沒有開小太陽的屋子裏冰冰冷冷的,仿佛前些天的溫暖全都是假象。
沈郁在門檻上坐下來,背靠着門框,仰頭望着漫天揚揚灑灑的雪花,目光裏的溫度也跟着慢慢涼了下來。
他追了邢延兩年,自認赤誠真摯,熱烈純粹,年少時自尊心強,追人也追的蠻橫強勢,從來都是故意表現的驕傲自大,趾高氣昂,從來不會像現在這樣刻意裝可憐,博取同情。
可平心而論,邢延當年最後終于接受他的表白,卻又恰好是在他受了很大的委屈之後。
那天他受了很嚴重的傷,全身都是血,被送往醫院的路上,他以為自己要死了,又難過又絕望,他緊緊抓着邢延的手,流着眼淚最後一次問邢延能不能答應他。
大概那樣的情況下,誰都不會拒絕,邢延當時同意了,答應和他在一起,并承諾無論如何都不會反悔。
可是,那之後的第二天,邢延就出了事。
所以其實,沈郁一直也沒能再次确認一下邢延當時答應是真心的接受,還是只為安撫他的情緒。

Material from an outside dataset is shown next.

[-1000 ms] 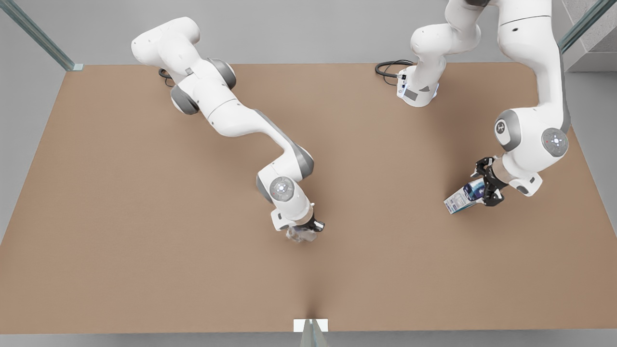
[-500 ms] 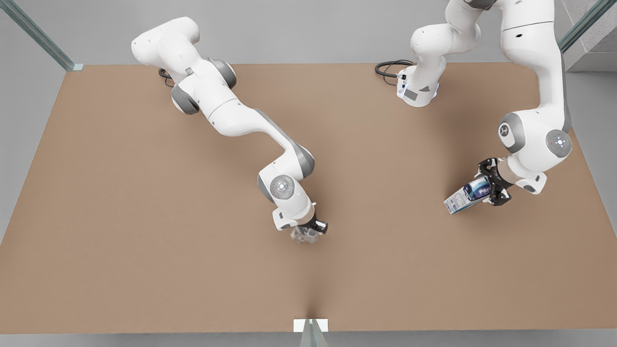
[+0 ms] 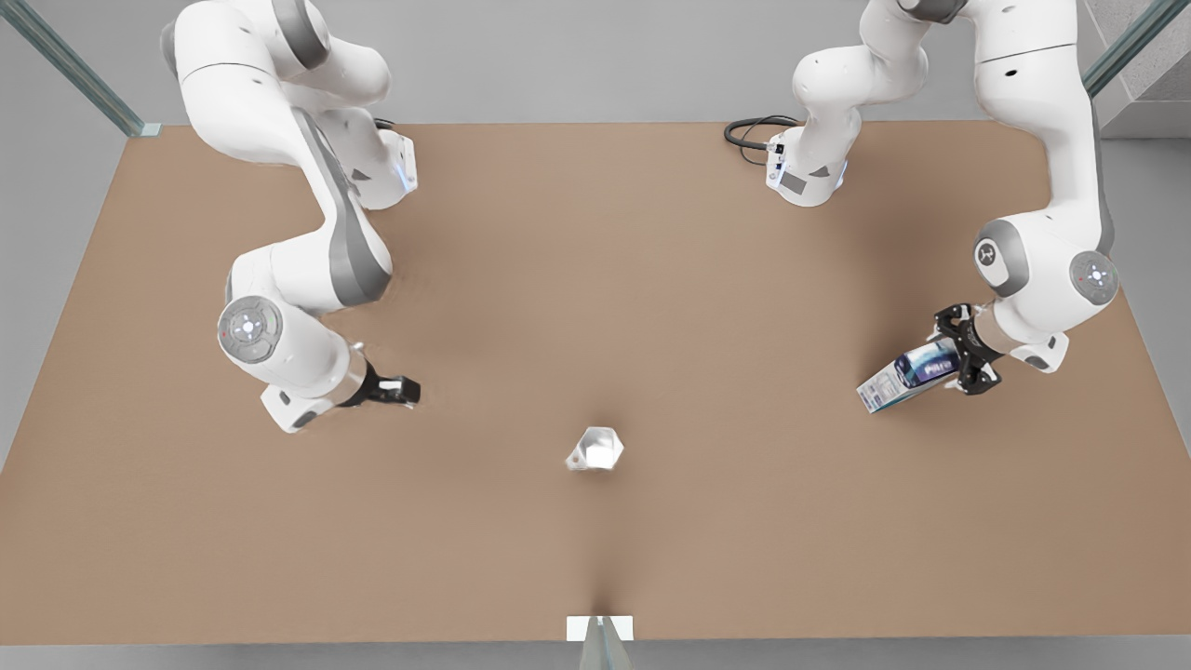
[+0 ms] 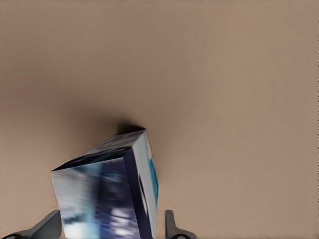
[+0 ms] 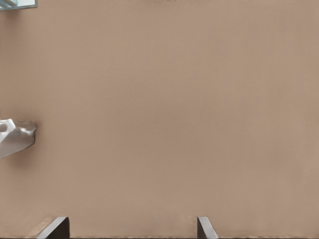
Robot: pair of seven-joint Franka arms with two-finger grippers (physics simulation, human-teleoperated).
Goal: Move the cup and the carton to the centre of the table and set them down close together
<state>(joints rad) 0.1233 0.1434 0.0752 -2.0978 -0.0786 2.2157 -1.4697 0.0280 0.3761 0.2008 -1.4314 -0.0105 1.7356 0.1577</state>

後來這十年的時間裏,邢延不見他,他想了很多辦法,嘗試了很多途徑。
可那是監獄,不是什麽別的地方,沒有得到合法允許,他無論如何都進不去。
後來逢年過節,特殊假日,他拒絕參加直播節目,要麽去郊區的山上看日落和日出,要麽就去隔壁的水庫釣魚,從來不是因為他精神不正常,只是因為那裏都是距離邢延最近的地方。
見不到人,思念就像是洪水猛獸般,抓心撓肝的折磨着他,他找不到寄托的出口,就只能去距離邢延最近的地方待着,然後催眠自己他們從未分開。
所以他其實很清楚,極度思念一個人是什麽樣的心情,是盡其所能,寧願付出一切代價也想見到。
可是,十年零三個月,一百二十三次申請,次次都是被駁回,不同意。
邢延一次也沒見他。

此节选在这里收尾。